## PROBLEM DETAILS
Which lines of the data below include the string "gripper"? Return each of them.
(DATA SECTION)
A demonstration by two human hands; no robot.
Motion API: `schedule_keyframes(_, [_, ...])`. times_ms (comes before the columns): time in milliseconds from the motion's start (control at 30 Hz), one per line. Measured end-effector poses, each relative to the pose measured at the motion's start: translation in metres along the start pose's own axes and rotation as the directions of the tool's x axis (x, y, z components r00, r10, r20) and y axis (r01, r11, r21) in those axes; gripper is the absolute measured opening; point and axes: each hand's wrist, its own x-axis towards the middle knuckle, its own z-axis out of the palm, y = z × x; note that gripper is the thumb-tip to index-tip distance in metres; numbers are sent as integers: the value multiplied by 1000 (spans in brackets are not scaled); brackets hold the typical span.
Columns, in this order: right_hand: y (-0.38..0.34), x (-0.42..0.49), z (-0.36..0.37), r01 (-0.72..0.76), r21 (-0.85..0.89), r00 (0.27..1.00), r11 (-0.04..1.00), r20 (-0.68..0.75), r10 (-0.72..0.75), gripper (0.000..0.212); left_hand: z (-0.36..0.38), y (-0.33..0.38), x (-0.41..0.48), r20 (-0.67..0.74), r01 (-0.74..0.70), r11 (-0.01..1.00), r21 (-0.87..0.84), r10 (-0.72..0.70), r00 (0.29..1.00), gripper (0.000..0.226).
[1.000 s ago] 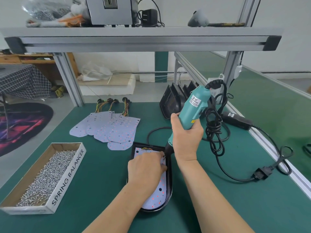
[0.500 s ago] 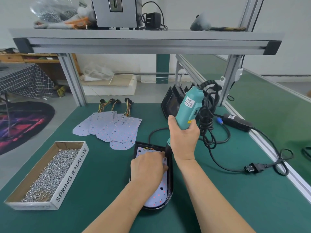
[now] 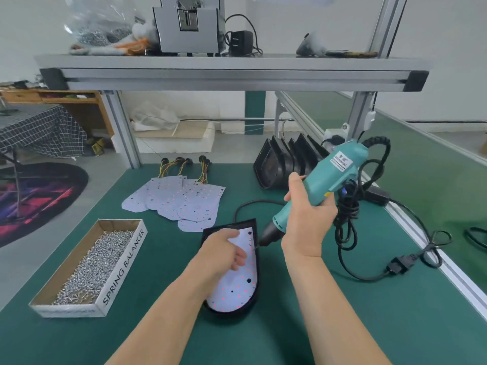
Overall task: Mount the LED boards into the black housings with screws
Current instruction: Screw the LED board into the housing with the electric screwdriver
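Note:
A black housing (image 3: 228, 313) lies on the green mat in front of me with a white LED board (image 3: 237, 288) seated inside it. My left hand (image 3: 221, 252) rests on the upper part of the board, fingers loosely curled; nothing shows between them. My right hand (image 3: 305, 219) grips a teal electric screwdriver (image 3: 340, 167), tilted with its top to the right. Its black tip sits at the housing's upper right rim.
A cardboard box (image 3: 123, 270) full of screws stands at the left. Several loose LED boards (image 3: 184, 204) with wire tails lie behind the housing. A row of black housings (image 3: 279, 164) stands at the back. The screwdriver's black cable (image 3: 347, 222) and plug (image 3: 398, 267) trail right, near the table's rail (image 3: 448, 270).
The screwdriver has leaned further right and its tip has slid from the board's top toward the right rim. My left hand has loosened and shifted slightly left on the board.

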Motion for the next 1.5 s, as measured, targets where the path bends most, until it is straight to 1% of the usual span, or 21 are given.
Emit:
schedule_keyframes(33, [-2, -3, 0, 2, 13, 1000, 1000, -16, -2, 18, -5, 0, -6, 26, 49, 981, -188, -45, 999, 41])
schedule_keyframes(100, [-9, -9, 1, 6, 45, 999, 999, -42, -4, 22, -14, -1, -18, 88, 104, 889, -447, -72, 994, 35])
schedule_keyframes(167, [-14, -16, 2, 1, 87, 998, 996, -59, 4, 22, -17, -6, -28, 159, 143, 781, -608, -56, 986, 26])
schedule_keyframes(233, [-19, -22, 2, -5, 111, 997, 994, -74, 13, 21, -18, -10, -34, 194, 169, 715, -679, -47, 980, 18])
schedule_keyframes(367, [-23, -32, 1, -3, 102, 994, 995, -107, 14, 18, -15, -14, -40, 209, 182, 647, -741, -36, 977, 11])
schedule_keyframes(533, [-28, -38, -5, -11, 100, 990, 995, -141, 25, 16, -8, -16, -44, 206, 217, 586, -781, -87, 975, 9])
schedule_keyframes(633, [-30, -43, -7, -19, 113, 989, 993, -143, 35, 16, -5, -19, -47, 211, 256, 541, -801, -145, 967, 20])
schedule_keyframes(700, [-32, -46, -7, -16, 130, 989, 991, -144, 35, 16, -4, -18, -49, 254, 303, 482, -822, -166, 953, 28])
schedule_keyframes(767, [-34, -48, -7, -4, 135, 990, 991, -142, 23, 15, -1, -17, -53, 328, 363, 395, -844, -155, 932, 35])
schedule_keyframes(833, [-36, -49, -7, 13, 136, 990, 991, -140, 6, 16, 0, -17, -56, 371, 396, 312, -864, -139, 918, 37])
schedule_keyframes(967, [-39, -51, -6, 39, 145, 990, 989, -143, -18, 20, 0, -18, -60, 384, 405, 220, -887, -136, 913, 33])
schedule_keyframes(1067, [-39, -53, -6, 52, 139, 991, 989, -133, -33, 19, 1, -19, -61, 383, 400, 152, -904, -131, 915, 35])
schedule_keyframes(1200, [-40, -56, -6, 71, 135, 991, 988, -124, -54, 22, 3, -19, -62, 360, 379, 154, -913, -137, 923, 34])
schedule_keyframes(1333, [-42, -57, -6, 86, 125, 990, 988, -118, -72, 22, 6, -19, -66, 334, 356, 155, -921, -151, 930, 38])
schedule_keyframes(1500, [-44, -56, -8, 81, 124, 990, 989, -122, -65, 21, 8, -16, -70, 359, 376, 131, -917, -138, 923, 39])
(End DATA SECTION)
## SOLUTION
Motion API: `schedule_keyframes(_, [_, ...])`. times_ms (comes before the columns): time in milliseconds from the motion's start (control at 30 Hz), one per line. Measured end-effector poses, each relative to the pose measured at the motion's start: translation in metres along the start pose's own axes and rotation as the directions of the tool's x axis (x, y, z components r00, r10, r20) and y axis (r01, r11, r21) in those axes; gripper is the absolute measured opening; point and axes: each hand's wrist, its own x-axis towards the middle knuckle, its own z-axis out of the palm, y = z × x; note that gripper is the thumb-tip to index-tip distance in metres; numbers are sent as integers: the value multiplied by 1000 (spans in brackets are not scaled); brackets hold the typical span.
Columns, in this order: right_hand: y (-0.38..0.34), x (-0.42..0.49), z (-0.36..0.37), r01 (-0.72..0.76), r21 (-0.85..0.89), r00 (0.27..1.00), r11 (-0.04..1.00), r20 (-0.68..0.75), r10 (-0.72..0.75), gripper (0.000..0.212); left_hand: z (-0.36..0.38), y (-0.33..0.38), x (-0.41..0.48), r20 (-0.67..0.74), r01 (-0.74..0.70), r11 (-0.01..1.00), r21 (-0.87..0.84), r10 (-0.72..0.70), r00 (0.29..1.00), gripper (0.000..0.226).

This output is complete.